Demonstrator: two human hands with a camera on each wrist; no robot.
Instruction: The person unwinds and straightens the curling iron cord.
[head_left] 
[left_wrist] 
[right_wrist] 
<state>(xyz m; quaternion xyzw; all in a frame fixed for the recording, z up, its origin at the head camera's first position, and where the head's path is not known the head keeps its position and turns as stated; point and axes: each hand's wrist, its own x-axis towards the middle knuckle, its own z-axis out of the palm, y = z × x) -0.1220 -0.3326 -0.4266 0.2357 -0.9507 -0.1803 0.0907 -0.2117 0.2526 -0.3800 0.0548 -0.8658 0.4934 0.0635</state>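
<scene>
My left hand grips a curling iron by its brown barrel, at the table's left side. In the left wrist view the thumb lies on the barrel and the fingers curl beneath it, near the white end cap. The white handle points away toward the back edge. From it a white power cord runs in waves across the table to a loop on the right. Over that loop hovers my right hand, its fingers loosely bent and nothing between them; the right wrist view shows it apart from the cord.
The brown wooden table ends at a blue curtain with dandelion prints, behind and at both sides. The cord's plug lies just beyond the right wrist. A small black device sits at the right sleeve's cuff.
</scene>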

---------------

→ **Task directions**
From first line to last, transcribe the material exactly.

→ **Task result**
Demonstrator: two human hands with a camera on each wrist; no robot.
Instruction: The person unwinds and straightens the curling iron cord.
[head_left] 
[left_wrist] 
[right_wrist] 
<state>(xyz m; quaternion xyzw; all in a frame fixed for the recording, z up, its origin at the head camera's first position, and where the head's path is not known the head keeps its position and turns as stated; point and axes: each hand's wrist, its own x-axis towards the middle knuckle, its own z-axis out of the palm, y = z × x) -0.1220 -0.3326 -0.4266 0.2357 -0.9507 -0.1803 0.0907 -0.2117 0.2526 -0.3800 0.0548 -0.8658 0.4934 0.0635</state>
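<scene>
My left hand grips a curling iron by its brown barrel, at the table's left side. In the left wrist view the thumb lies on the barrel and the fingers curl beneath it, near the white end cap. The white handle points away toward the back edge. From it a white power cord runs in waves across the table to a loop on the right. Over that loop hovers my right hand, its fingers loosely bent and nothing between them; the right wrist view shows it apart from the cord.
The brown wooden table ends at a blue curtain with dandelion prints, behind and at both sides. The cord's plug lies just beyond the right wrist. A small black device sits at the right sleeve's cuff.
</scene>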

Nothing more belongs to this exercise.